BEGIN Working data

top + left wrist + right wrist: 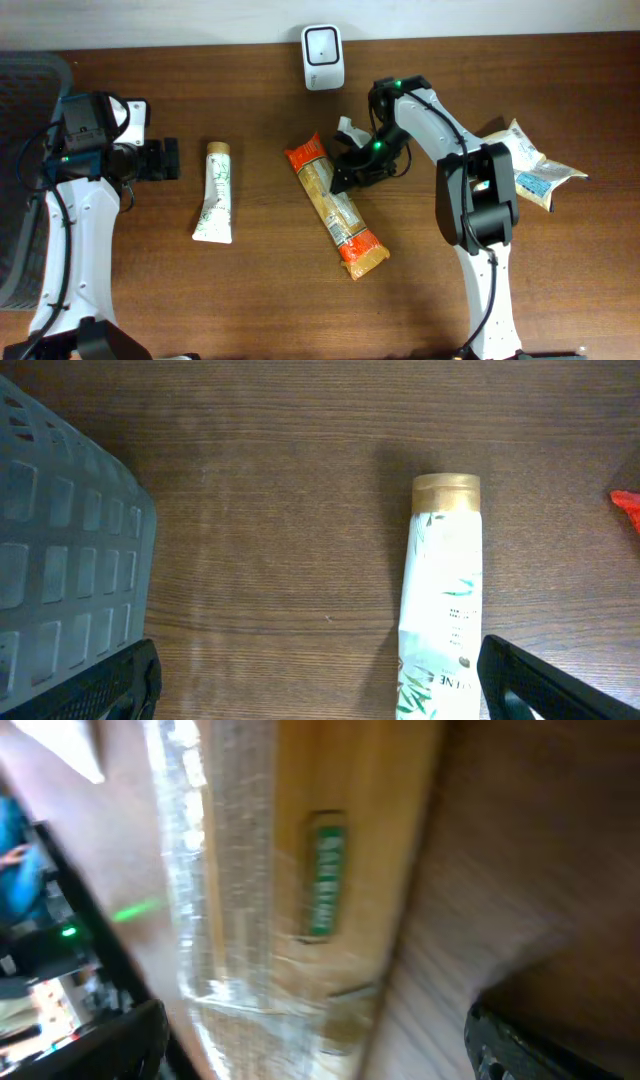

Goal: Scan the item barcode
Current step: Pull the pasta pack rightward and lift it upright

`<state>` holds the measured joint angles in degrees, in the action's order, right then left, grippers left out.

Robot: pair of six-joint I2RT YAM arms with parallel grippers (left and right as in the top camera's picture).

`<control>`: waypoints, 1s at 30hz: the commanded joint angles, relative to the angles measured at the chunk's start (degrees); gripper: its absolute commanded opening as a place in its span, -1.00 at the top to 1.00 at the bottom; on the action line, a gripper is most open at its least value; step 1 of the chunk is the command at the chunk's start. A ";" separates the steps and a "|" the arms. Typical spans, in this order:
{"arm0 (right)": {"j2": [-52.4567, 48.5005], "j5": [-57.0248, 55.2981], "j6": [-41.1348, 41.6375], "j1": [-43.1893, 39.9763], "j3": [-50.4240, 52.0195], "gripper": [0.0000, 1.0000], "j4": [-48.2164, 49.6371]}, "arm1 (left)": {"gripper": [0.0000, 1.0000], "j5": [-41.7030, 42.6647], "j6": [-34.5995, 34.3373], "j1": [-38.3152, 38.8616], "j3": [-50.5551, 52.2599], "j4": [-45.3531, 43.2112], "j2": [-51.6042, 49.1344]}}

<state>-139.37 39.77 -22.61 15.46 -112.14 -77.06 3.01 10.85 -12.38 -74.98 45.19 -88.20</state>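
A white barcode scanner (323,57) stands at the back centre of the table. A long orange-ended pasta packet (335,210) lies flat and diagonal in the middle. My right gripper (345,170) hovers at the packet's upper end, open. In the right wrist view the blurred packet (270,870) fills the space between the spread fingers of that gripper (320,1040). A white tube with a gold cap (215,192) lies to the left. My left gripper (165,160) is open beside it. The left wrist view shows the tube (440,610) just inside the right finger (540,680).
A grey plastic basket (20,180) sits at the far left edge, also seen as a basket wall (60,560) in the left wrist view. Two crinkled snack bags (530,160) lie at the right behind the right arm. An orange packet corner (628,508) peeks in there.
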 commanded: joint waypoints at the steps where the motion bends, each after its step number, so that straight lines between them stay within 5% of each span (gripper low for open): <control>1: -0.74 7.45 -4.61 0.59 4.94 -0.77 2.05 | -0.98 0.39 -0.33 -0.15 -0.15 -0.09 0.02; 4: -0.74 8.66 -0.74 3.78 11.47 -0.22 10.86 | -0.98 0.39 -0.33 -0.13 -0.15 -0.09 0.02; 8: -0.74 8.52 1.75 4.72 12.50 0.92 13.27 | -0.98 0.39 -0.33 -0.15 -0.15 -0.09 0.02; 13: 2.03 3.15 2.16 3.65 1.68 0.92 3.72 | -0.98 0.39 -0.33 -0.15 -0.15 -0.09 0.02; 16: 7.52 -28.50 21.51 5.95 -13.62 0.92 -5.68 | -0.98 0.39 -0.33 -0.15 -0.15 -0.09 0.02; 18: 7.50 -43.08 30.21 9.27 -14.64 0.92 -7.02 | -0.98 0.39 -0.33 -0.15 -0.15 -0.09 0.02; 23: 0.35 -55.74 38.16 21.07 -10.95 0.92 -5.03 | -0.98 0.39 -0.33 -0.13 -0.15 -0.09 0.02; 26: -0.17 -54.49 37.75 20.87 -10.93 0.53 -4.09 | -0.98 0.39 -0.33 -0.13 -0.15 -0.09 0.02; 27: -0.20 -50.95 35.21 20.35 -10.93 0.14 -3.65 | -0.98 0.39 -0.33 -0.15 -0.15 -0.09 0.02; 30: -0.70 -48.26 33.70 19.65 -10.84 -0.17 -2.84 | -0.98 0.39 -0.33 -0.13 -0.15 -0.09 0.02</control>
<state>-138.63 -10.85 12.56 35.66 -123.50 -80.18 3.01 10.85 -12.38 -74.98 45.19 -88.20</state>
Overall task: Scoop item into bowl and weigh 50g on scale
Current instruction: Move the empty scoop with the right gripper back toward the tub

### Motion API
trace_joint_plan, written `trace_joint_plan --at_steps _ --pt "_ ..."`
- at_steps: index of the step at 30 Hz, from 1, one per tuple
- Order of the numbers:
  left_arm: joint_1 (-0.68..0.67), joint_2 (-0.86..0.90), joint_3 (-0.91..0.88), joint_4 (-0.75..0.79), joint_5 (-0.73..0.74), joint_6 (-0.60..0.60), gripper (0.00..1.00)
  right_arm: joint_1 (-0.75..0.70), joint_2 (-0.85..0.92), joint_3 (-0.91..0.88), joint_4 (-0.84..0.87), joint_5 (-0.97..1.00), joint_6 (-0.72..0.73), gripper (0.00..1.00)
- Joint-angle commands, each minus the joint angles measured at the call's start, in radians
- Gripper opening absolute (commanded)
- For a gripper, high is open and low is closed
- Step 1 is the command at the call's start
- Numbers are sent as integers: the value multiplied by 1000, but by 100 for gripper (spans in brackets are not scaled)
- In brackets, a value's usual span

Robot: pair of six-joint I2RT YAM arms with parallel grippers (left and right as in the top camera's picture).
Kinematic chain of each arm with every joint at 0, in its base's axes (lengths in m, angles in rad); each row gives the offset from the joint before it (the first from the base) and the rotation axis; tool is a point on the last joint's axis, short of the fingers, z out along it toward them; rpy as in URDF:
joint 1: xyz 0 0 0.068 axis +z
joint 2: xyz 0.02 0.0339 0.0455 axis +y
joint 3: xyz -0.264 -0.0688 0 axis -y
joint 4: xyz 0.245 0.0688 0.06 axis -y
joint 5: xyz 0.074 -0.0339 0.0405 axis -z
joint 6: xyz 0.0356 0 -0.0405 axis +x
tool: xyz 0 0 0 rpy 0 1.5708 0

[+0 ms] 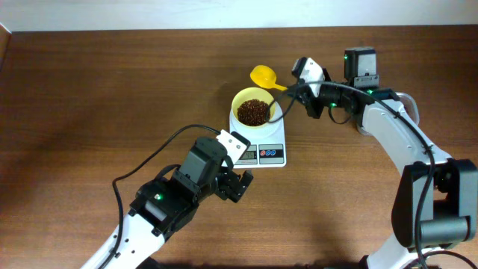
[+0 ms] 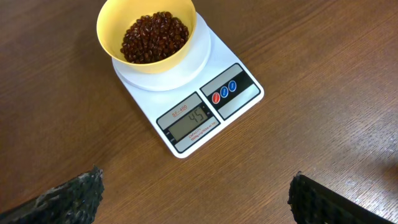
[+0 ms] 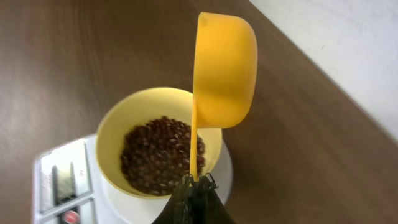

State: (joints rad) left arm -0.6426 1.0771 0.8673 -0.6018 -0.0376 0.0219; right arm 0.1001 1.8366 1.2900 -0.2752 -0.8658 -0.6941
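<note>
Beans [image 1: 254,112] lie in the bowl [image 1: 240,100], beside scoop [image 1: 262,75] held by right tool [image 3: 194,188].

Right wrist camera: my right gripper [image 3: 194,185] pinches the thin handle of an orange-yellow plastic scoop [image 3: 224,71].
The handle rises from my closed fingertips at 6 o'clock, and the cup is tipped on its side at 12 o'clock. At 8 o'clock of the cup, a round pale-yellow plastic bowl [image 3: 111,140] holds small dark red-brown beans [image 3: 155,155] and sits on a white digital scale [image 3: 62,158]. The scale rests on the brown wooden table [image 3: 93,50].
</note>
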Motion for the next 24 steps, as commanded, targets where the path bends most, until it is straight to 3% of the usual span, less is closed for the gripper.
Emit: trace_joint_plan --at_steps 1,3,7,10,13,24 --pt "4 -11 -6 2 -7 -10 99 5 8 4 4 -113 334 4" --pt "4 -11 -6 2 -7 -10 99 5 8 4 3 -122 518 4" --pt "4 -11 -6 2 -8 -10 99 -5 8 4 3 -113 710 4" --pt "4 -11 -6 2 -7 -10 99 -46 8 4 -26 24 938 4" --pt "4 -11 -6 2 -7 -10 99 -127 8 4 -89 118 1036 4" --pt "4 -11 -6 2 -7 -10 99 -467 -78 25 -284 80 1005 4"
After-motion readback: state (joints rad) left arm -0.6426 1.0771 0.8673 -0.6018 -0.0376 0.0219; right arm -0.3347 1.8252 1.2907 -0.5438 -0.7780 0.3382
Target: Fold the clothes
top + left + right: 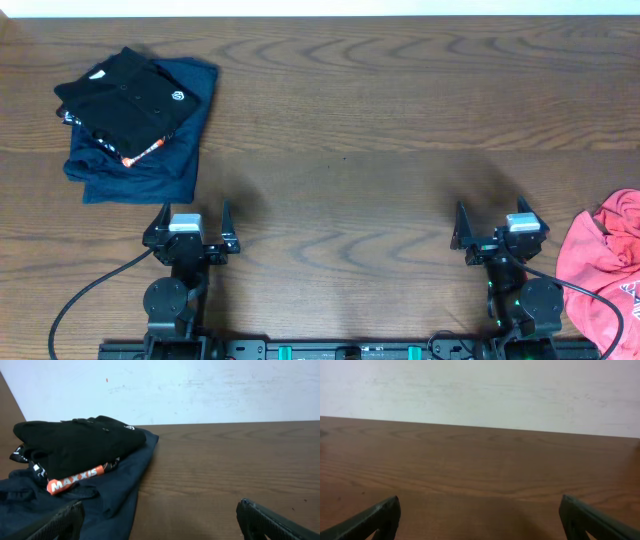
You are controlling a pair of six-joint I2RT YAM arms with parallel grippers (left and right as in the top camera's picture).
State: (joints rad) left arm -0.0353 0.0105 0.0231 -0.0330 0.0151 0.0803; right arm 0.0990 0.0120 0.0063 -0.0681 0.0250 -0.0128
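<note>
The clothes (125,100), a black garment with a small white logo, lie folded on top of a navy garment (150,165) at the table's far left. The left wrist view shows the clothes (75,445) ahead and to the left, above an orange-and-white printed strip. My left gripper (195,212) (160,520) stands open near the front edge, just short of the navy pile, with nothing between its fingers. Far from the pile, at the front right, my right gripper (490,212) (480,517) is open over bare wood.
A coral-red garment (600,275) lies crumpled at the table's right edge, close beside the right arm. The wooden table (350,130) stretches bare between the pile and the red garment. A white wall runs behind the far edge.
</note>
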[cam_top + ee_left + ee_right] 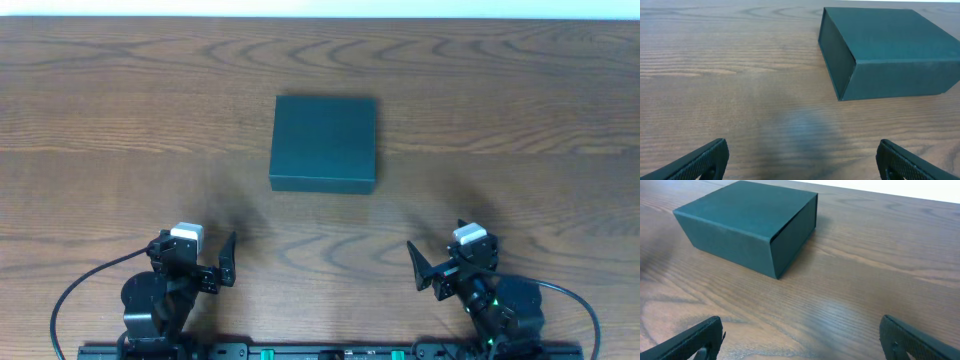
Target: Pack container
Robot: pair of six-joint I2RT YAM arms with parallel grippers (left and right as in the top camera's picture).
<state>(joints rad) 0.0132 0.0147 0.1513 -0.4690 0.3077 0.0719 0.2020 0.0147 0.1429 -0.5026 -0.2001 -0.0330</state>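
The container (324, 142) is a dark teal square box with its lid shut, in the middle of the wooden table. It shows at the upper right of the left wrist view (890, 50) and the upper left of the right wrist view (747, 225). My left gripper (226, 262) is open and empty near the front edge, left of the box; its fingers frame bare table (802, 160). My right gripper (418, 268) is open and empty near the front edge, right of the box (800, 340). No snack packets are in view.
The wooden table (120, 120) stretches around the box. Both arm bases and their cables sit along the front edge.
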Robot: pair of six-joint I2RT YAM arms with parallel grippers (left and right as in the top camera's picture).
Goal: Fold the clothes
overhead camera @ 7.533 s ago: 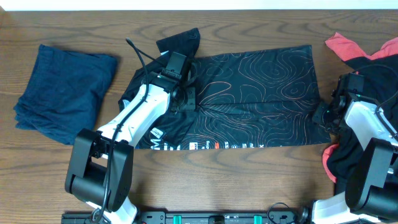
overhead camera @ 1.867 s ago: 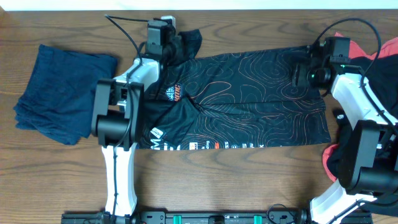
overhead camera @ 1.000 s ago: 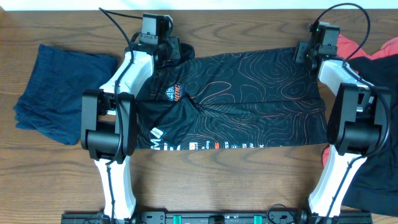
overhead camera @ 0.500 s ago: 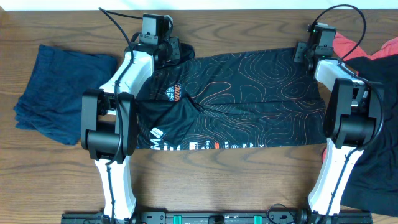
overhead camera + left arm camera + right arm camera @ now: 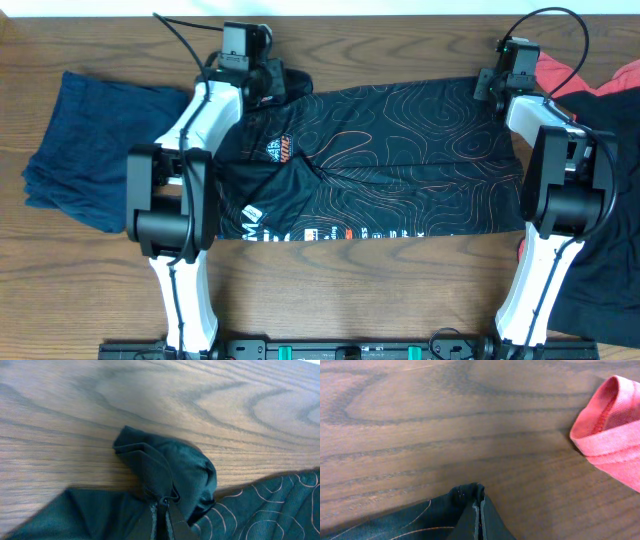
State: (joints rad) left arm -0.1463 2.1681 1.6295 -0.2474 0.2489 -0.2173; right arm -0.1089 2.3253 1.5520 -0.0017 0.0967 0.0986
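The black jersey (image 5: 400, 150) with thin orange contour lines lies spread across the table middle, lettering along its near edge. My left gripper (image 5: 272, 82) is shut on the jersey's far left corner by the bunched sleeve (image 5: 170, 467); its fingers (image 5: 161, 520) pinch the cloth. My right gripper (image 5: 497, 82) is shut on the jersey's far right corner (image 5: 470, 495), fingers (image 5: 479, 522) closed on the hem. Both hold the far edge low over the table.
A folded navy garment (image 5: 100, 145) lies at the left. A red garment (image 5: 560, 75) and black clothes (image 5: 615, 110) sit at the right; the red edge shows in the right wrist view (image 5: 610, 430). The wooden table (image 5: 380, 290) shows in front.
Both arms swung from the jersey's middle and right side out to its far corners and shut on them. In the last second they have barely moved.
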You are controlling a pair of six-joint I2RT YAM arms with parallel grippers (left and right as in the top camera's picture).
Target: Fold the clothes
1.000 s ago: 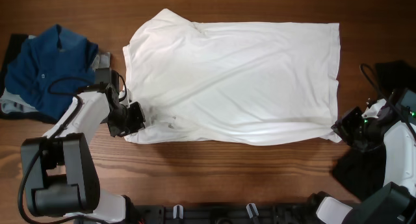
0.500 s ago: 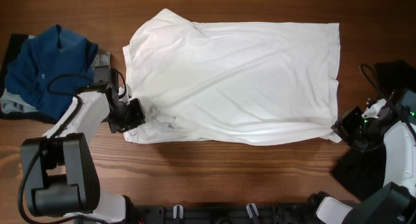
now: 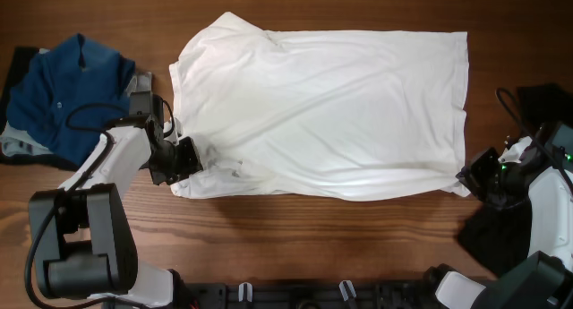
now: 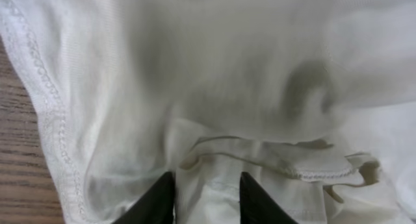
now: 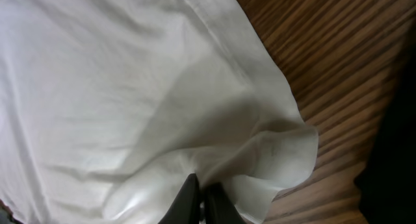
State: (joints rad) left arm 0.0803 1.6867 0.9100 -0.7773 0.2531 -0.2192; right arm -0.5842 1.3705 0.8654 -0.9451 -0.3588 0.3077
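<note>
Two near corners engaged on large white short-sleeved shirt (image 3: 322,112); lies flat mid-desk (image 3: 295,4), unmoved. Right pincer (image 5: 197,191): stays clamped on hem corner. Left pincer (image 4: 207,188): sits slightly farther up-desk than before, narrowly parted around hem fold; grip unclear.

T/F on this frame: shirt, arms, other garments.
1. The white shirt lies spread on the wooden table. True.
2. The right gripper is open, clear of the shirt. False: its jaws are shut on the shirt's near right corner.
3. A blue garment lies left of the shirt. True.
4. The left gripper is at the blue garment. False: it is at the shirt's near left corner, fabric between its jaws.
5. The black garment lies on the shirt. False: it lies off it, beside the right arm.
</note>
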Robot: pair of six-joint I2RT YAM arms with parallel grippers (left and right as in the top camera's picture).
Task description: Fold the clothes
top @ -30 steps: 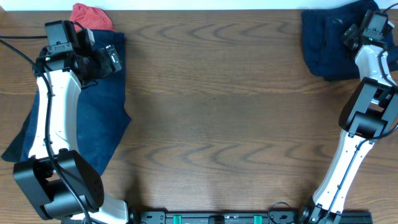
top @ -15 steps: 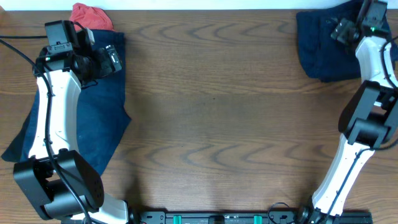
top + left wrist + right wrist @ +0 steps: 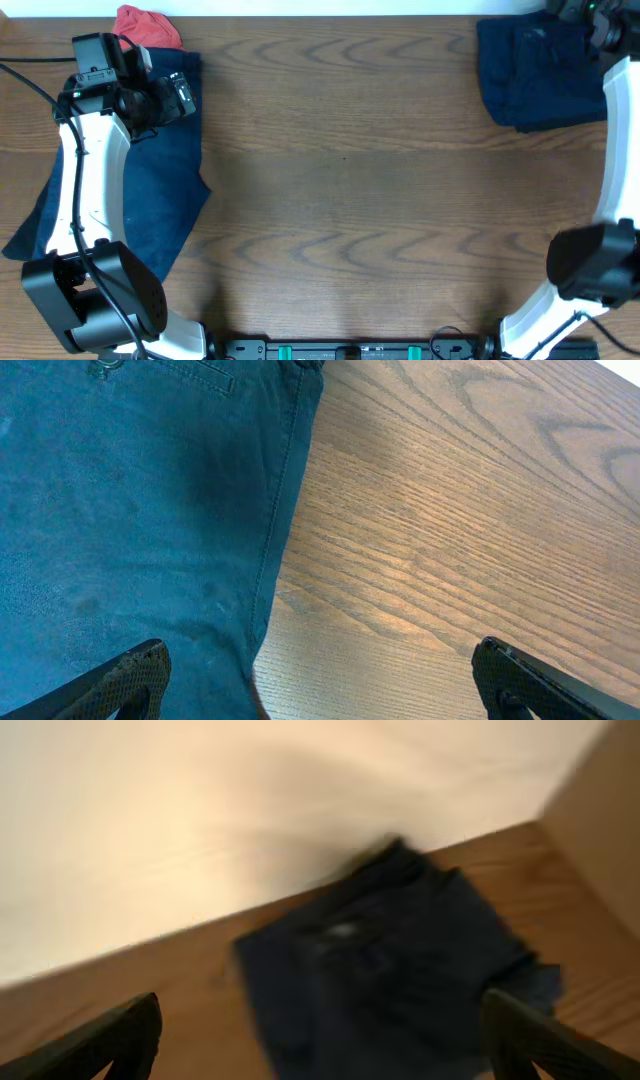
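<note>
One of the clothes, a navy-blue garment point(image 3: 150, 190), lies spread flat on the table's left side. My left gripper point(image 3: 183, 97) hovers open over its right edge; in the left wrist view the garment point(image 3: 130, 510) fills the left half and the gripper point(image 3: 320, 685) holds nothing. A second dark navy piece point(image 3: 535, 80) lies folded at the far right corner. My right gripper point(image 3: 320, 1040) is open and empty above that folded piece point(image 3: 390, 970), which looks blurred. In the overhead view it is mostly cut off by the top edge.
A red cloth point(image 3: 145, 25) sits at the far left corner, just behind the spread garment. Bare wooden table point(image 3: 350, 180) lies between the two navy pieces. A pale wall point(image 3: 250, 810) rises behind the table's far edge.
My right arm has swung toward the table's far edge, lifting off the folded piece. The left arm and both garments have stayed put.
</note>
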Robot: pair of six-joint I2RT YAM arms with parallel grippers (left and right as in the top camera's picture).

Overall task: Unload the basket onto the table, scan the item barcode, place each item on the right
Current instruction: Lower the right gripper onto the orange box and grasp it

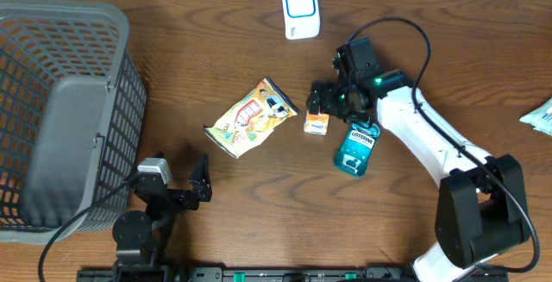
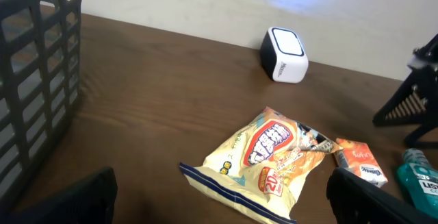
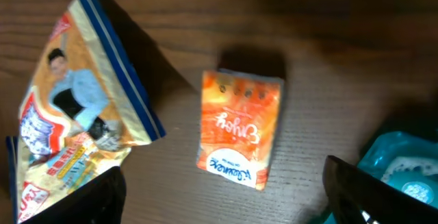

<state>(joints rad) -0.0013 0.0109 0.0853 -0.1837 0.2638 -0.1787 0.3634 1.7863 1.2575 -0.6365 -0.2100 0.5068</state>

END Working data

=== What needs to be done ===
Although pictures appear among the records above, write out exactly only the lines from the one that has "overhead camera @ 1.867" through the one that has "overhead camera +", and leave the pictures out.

=== Response below ===
overhead camera @ 1.867 s ago: 
overhead camera @ 1.000 s ago: 
overhead camera @ 0.500 s ago: 
overhead camera + left arm camera + right arm camera @ now: 

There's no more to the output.